Member States are required to apply the relevant internal rules one year after the end of the implementation deadlines indicated, i.e. from 1 August 2028, except for the aforementioned exceptions, which will apply from 2 August 2029.

  • Current challenges: With the new Directive, the process of digitising company law is moving towards an increasingly coherent and integrated legal framework. However, there are still some grey areas due to the complexity of European legislation and insufficient or incorrect implementation by Member States.
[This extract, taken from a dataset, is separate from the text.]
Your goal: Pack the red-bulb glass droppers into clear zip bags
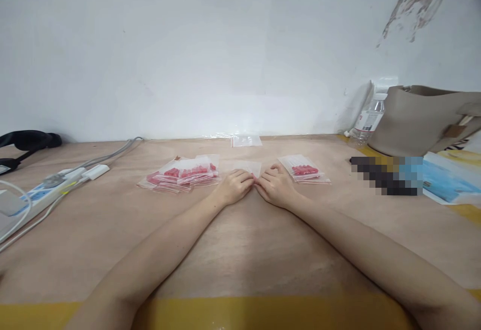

Furthermore, the practical functioning of the system for interconnecting commercial registers is still far from meeting the requirements of the regulation.

It will therefore be necessary to closely monitor how the Directive is implemented in some Member States that currently do not meet these standards, bearing in mind that, as stated in Recital 26, this Directive does not imply a general principle of mutual recognition in relation to all documents and information existing in national commercial registers.